The first two-thirds make for the most imaginative action movie since SNOWPIERCER. The last third, however, takes the road most traveled.
Go on. Is it that it all ends in an action scene? I found that sequence still had no clear survivor (except for Max) and plenty of main character who potentially won't be alive to celebrate. I also found many of the character conflicts remained the focal point during this section. It wasn't about matching up like-minded opponents like the F&F movies do (or most any other action movie). And there was no way to know for sure what was going to happen once they made it to their destination. A lot of unease during that scene and no final happy payoff.
I find it funny that I'm not supposed to care that the characters are hollow but it seems implied that I should care about the film's theme. Or am I projecting?
The ending is necessary and fine from a thematic standpoint - it ties it all together. However, I don't find the third act to add to the world nor do I see it much different from the first two-thirds. It's literally a retread - they turn around and go back and the action scene from the first third is, essentially, redone. From a purely aesthetic visceral experience, the film, at least for me, feels a bit anticlimactic.
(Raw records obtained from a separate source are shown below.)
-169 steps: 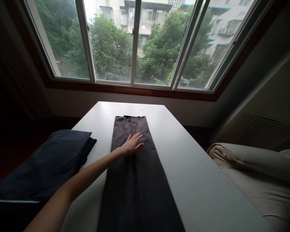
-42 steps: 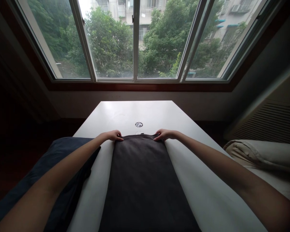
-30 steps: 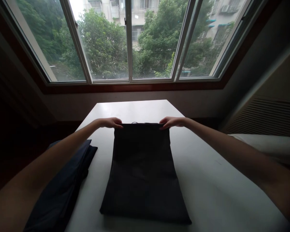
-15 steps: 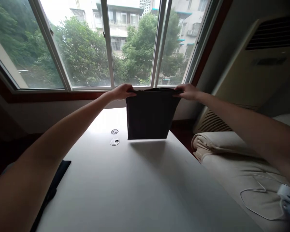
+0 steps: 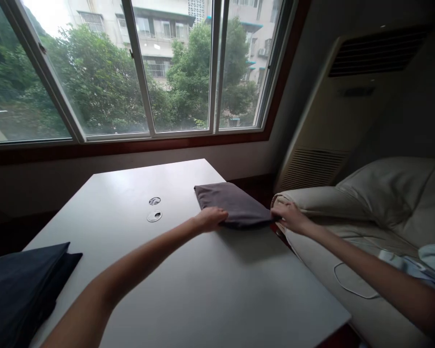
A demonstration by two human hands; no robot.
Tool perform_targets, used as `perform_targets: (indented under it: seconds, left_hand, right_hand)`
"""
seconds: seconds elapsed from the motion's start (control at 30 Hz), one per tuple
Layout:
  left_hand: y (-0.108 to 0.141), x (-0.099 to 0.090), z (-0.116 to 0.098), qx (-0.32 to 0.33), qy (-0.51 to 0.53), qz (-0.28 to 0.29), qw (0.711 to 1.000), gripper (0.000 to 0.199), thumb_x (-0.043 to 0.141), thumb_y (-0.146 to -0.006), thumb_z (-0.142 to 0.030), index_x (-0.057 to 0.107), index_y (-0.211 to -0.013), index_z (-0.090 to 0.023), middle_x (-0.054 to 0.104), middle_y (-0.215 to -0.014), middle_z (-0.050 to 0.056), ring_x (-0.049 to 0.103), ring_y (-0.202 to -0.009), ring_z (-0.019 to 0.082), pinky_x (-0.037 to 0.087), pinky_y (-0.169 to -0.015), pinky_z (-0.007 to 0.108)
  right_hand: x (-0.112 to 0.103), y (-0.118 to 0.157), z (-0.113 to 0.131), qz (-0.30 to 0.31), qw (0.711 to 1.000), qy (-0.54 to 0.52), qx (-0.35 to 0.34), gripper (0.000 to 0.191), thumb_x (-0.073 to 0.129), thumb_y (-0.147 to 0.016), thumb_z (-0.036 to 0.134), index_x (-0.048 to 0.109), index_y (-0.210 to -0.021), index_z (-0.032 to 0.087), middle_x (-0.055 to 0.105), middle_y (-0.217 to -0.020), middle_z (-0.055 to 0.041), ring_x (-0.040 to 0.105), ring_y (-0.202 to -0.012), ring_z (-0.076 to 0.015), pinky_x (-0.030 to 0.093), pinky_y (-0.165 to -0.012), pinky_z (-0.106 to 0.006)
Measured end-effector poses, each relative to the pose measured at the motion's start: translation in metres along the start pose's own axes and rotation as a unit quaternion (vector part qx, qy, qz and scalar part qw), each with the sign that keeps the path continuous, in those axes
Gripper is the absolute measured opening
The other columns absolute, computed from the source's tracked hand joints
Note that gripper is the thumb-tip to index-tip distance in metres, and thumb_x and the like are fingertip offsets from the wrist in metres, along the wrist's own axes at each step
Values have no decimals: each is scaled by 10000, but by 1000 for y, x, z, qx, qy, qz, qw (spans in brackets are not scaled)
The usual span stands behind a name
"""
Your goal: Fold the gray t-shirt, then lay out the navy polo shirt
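A folded dark grey-brown cloth (image 5: 234, 200), perhaps a garment, rests toward the far right part of the white table (image 5: 195, 285). My left hand (image 5: 210, 219) grips its near left edge, fingers closed. My right hand (image 5: 290, 216) pinches its right corner, which juts past the table's right edge. The near edge of the cloth looks slightly raised, with a shadow below it on the table. Whether the cloth is a shirt or trousers, I cannot tell.
A folded dark navy cloth (image 5: 25, 285) lies at the table's left edge. Two round fittings (image 5: 154, 216) are set in the tabletop. To the right stands a cream sofa (image 5: 311, 199) with a white cable (image 5: 351, 290) on it. Beyond the table are a window and a tall air conditioner (image 5: 333, 116).
The dark cloth has gone from hanging upright above the table to lying nearly flat on it. Both hands have come down with it, still gripping. The view has shifted right.
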State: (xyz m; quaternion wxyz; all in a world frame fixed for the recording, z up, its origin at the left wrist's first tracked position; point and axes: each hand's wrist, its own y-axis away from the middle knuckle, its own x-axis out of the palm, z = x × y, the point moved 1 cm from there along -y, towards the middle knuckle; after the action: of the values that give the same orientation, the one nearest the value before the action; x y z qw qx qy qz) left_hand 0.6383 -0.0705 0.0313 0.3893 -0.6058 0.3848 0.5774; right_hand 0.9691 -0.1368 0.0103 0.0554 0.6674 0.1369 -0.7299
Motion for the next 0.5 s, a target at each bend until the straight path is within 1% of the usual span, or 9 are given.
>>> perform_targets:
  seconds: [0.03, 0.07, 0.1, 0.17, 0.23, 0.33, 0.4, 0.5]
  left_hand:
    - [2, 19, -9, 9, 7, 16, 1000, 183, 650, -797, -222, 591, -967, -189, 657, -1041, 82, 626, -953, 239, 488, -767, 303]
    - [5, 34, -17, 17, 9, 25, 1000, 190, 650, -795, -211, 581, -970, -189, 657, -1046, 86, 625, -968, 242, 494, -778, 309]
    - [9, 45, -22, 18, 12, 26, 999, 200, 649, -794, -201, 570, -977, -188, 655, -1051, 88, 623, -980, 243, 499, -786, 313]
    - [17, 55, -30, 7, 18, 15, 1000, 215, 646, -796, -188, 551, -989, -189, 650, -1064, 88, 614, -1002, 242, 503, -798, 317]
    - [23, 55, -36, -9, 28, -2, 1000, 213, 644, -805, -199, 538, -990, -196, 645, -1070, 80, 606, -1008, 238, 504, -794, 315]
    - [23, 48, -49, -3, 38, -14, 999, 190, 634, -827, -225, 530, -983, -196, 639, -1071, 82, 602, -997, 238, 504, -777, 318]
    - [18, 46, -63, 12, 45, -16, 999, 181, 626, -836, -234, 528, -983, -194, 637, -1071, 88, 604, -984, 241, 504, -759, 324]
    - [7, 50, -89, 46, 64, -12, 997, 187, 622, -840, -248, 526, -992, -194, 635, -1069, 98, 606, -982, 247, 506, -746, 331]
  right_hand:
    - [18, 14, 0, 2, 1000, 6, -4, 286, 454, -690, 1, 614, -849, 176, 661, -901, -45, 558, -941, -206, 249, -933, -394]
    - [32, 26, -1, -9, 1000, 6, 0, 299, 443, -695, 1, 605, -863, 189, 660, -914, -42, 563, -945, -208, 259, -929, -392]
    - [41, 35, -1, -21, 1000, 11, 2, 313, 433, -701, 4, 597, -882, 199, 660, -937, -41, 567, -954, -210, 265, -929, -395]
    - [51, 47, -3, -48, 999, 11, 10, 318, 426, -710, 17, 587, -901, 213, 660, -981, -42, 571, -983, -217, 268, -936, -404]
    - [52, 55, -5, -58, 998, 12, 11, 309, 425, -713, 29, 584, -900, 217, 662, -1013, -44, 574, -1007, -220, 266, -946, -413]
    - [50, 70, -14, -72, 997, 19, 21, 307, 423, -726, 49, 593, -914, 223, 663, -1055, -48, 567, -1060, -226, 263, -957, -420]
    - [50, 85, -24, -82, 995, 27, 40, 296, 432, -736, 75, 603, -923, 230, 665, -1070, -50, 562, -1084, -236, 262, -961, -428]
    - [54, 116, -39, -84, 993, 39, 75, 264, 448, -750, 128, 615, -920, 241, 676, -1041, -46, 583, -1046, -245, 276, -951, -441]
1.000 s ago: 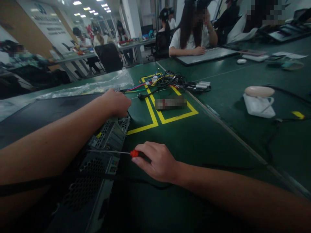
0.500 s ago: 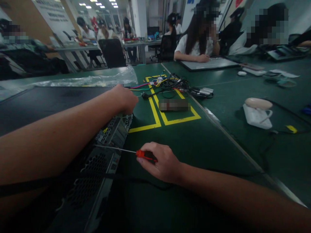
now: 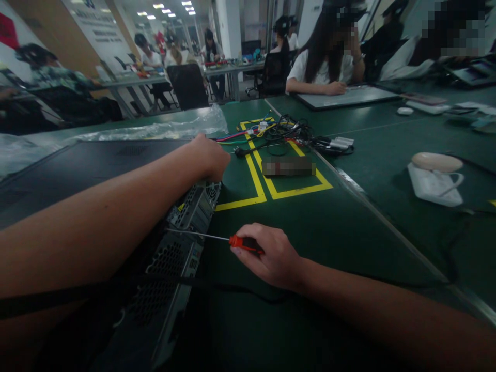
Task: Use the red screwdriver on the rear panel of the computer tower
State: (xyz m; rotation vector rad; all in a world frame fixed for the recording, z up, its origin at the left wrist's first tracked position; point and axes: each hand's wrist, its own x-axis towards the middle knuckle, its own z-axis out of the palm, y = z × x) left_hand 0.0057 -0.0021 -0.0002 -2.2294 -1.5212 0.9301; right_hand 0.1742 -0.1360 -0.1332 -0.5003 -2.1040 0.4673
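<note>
A black desktop computer case [image 3: 132, 157] lies on its side at the left of the green table, its metal rear panel turned to the right. My left hand [image 3: 211, 159] is bent down over the far rear corner of the case and grips it; the fingertips are hidden. Its forearm crosses above the case. In my right hand [image 3: 276, 254] is a screwdriver [image 3: 244, 243] with a red and black handle, closed between thumb and fingers. The long thin shaft points left, with its tip at the rear panel near the slot covers; the exact contact point is too dark to make out.
Beyond the case lies clear plastic wrap [image 3: 186, 124]. Tangled cables [image 3: 289, 128] and a dark pixelated block [image 3: 289, 166] lie by yellow tape lines. On the right stands a cup [image 3: 437, 164] on a white base. Across the table a person [image 3: 321, 77] leans over a panel.
The whole view has shifted, so the case, both hands and the table things appear slightly farther right. Both hands keep their holds, and the screwdriver tip stays at the rear panel.
</note>
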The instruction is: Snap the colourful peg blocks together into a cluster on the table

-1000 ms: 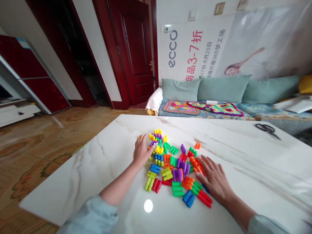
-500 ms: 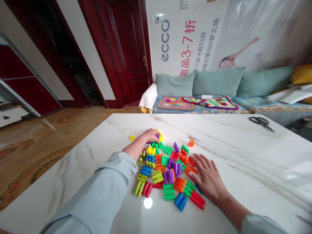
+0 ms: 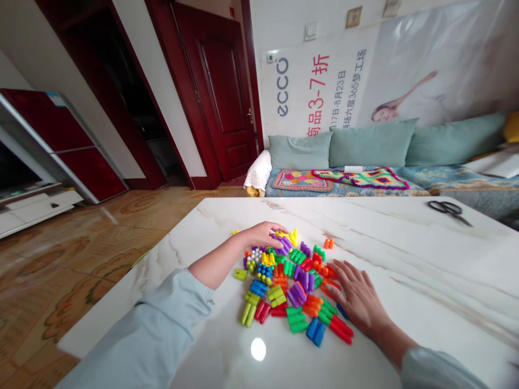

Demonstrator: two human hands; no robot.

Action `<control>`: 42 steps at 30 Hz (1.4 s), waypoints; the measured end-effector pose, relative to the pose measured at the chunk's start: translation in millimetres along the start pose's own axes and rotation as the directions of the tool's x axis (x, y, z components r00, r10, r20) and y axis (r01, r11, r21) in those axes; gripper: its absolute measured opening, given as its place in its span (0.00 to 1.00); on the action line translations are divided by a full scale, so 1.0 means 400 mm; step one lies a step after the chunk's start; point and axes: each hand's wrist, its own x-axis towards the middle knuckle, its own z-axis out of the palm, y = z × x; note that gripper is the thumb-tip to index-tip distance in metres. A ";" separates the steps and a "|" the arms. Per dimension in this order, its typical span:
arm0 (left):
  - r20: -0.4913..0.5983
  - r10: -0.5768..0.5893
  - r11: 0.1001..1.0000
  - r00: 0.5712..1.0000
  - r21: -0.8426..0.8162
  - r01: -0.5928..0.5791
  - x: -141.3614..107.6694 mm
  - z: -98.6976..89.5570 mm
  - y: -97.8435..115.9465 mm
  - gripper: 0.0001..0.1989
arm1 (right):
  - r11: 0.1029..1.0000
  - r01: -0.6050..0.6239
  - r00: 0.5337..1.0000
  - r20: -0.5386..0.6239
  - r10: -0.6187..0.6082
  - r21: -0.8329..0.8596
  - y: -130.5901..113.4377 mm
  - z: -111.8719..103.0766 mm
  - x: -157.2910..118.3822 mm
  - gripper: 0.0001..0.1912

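A heap of bright plastic building blocks, made of joined bullet-shaped tubes, is spread over the middle of the table. At its far left edge, my left hand (image 3: 263, 235) has thumb and fingers closed around a purple block (image 3: 284, 244). Yellow blocks (image 3: 293, 236) lie just beyond those fingertips. My right hand (image 3: 359, 298) rests flat at the heap's right side, fingers spread, by some orange blocks (image 3: 329, 285). Part of a blue block (image 3: 343, 312) shows beneath its thumb side. Nearer me are a green block (image 3: 296, 320), another blue block (image 3: 315, 331) and a red block (image 3: 341, 329).
The white marbled table (image 3: 409, 248) carries black scissors (image 3: 449, 210) at its far right. A single orange block (image 3: 328, 243) sits apart behind the heap. Beyond the table's far edge stands a sofa with green cushions (image 3: 371, 143); a red door (image 3: 221, 86) is at the back.
My left hand has come slightly right with the purple block, which now shows more clearly. My right hand stays beside the heap. The camera view has shifted up and left.
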 end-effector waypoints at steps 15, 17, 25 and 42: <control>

The evil baddie is destroyed, majority of the "good" characters live, they return to the kingdom, peace is inferred to be restored, etc.. What I think would be more imaginative is if they didn't turn back and Miller found a third choice. What would that third choice be? I don't know, I'm not the writer/director. But the last third has been done many times before and, other than Max leaving (in which I had the Captain Obvious realization that this was a western), I expected, beat-for-beat, the narrative to its very end. I was hoping even Nux would redeem himself to the baddies and betray the lot, yet that didn't even occur.
Granted, the film has definitely grown on me for its technical accomplishments (regardless of story convention, this is one of the best studio action adventure films in some time) and I am fairly happy with its critical reception. For all the grief with the F&F series, the final sequence in 7, while not surpassing, matches the canyon race in visceral action fun with its sheer ridiculousness and multiple POVs amongst the several battles present in the film.